## Your assignment
Only a number is required: how many lines of the material contain the string "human".
* * * * *
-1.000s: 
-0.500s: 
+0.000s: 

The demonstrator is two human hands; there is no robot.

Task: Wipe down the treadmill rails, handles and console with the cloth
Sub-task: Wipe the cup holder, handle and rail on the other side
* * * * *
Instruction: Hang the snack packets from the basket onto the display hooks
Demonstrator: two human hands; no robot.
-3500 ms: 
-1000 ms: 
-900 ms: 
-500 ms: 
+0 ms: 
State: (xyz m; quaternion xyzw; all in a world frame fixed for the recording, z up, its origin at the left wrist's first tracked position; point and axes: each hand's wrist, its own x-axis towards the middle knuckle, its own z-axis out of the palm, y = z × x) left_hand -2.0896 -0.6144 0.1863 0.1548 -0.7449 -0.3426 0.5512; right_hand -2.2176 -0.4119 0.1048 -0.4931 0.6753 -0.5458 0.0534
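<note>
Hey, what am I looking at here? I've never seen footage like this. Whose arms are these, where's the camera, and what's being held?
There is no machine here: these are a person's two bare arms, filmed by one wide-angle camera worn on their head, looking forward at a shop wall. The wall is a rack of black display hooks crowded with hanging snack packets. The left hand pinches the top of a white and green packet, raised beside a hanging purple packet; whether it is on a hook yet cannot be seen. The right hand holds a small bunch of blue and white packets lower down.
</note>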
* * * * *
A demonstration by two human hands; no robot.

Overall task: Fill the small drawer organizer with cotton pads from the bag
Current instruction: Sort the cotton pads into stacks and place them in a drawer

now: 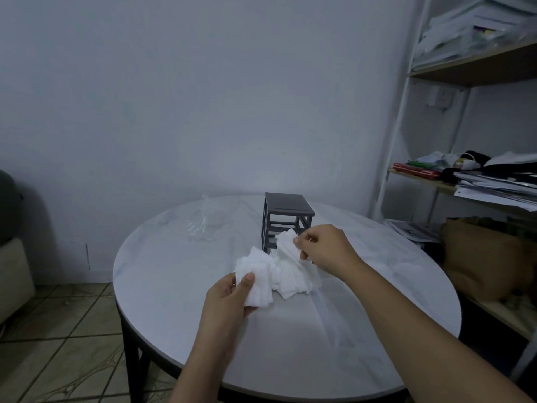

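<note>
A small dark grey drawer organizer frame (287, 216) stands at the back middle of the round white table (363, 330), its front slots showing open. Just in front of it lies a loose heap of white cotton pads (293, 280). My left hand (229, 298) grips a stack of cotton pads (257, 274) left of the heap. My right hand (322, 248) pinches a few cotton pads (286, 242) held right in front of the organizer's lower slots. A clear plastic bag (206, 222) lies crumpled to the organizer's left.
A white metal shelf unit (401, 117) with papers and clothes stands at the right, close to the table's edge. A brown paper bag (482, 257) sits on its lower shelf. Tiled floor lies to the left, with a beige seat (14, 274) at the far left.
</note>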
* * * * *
## Solution
3